News Story

Family Values Award Presented at British Parliament

The United Kingdom Parliament provided a prestigious backdrop for the presentation of The Church of Jesus Christ of Latter-day Saints’ Family Values Award — the first time the honor has been awarded at the UK House of Commons. The award is given annually by the Church in the United Kingdom.

The award was received by the Rt Hon John Battle MP, who served as former Prime Minister Tony Blair’s envoy to all faith communities in the UK. The award is presented to “members of the community who have achieved remarkable things that support families.”

The event was hosted by Terry Rooney MP and attended by members of the British legislature, leading academics, and opinion leaders with professional interest in family issues.

“We salute every one of you for the contribution that you’re making,” said Elder Stephen Kerr, area seventy of the Church, speaking at the special luncheon in the houses of Parliament.
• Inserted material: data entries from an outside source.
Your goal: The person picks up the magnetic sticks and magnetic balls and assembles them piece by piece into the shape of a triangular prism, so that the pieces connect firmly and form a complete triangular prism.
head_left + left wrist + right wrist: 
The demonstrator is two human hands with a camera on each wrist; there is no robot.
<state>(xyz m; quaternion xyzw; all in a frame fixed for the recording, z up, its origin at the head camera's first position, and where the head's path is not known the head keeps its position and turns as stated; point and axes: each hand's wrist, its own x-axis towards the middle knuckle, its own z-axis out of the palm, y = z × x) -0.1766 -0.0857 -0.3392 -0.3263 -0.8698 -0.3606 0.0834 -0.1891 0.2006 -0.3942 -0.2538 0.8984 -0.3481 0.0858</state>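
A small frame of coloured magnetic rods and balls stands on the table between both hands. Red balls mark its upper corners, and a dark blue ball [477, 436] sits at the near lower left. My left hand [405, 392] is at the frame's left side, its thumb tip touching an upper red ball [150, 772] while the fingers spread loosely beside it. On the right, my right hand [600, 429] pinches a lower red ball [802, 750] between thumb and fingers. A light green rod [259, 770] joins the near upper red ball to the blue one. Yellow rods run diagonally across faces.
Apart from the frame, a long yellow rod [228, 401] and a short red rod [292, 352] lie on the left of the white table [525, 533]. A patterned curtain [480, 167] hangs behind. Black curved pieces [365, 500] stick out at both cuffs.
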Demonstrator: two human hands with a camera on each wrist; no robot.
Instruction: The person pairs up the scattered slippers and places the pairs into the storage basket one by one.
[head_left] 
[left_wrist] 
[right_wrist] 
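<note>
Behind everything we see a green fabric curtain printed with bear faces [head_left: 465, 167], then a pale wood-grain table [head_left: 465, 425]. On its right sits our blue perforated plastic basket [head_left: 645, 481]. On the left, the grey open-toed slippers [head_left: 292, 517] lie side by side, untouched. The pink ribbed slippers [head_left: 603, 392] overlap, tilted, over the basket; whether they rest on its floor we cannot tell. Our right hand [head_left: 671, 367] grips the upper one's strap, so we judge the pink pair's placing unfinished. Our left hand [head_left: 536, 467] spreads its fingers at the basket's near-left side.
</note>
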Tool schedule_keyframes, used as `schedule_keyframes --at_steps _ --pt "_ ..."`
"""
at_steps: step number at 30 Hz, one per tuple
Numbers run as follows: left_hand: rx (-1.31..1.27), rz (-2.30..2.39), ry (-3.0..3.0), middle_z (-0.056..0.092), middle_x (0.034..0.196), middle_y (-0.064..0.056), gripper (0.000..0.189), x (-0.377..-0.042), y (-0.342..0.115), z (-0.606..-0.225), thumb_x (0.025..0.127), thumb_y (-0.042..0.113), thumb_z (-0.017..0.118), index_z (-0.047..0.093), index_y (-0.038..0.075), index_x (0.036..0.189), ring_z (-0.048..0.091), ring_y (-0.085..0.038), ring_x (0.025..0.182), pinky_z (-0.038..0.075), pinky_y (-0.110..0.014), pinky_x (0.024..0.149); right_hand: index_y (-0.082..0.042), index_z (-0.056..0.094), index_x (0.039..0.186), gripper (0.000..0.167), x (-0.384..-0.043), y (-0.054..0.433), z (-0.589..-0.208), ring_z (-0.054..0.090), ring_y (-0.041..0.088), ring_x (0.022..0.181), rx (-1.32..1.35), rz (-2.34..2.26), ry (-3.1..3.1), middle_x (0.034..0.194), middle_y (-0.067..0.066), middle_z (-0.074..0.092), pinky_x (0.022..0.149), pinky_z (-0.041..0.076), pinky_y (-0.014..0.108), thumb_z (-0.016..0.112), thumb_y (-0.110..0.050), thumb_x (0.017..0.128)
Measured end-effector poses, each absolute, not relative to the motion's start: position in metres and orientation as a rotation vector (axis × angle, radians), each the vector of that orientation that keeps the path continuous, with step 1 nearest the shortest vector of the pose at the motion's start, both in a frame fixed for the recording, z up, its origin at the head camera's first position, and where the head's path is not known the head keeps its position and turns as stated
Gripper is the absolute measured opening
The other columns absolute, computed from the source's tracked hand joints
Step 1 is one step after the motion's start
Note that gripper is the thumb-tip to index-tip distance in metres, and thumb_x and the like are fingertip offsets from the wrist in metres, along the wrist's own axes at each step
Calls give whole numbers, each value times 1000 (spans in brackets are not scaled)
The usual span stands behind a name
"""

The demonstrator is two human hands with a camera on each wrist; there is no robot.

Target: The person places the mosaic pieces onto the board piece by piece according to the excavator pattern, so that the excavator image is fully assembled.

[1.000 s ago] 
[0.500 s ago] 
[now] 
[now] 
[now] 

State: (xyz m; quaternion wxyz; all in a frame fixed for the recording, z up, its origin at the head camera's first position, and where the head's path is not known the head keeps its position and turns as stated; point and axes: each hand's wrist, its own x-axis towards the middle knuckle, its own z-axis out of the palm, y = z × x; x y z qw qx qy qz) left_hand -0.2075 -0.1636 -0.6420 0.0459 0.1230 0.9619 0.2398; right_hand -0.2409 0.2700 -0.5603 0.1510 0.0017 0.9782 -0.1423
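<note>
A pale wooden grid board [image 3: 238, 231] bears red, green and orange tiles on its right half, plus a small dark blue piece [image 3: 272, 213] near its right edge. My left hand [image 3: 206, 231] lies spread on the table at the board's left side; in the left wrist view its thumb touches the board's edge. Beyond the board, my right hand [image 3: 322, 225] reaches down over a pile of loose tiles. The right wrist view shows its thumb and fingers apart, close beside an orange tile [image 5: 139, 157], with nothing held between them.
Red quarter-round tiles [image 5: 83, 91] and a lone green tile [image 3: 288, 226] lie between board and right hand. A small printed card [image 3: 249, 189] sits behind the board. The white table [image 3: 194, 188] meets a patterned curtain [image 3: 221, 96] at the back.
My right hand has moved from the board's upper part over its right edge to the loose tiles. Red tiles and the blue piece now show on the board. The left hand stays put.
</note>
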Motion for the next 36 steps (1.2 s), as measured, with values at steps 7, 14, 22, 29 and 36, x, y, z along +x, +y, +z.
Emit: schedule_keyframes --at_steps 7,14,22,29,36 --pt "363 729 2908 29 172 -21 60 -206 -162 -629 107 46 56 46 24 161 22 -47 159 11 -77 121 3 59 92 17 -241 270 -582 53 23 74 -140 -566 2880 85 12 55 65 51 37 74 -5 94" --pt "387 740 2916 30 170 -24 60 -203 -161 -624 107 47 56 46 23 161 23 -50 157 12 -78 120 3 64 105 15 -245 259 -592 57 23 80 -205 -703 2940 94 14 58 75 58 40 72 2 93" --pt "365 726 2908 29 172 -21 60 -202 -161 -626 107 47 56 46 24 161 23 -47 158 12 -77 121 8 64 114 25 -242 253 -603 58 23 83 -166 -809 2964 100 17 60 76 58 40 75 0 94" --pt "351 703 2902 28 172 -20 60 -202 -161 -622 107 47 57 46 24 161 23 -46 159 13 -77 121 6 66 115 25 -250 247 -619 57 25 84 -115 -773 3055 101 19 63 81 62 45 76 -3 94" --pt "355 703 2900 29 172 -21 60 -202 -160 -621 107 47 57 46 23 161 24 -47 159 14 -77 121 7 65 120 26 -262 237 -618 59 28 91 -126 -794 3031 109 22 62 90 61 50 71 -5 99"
He added, “The institution that will save our broken society is not Parliament, it is the home.” Quoting former Church President Harold B. Lee, Kerr remarked, “‘The greatest work you will ever do will be within the walls of your own home’ — that’s why we will continue to celebrate family values.” 

Rooney describes John Battle MP as “a champion of families under stress.”

Throughout his time in politics, Battle has used his influence to champion welfare, poverty and family issues and has sought to carefully balance his time between family and work — seeking foremost to be a good husband and father.

“Stable people make stable relationships,” Battle emphasized. “How we keep the stability is by the support of the people around us. Thank you to the Church and thank you to Terry [Rooney]. It’s been a very, very special occasion in this place and in the seat of democracy.”

Battle is a devout Roman Catholic, and he and his wife, Mary, have one son and two daughters. He currently serves on the British Parliament’s International Development Committee.

Also honored was Jill Kirby, director of the Centre for Policy Studies, one of Britain’s best-known social policy think tanks.

“I feel very supported by the work of your church in sharing the values we see as important,” she reflected after she received her award. “There is a great deal of work ahead of us to improve the work of family life in Britain today.”

Kirby was the founder and chair of Full-Time Mothers, which strongly advocated the importance of mothers having the choice to stay at home to care for their children and sought to have policies to support them doing so.

She has commissioned research and written extensively on the importance of marriage and the family. Her personal views and perspectives on the family are frequently sought by Shadow Cabinet members and the media alike.

The 2009 Family Values Award is the fifth such event held in London and is organized by Church Public Affairs in London. Previous recipients include Mary Crowley MBE, Chief Executive Parent UK, and the Rt Hon Paul Boateng, former Chief Secretary to the Treasury.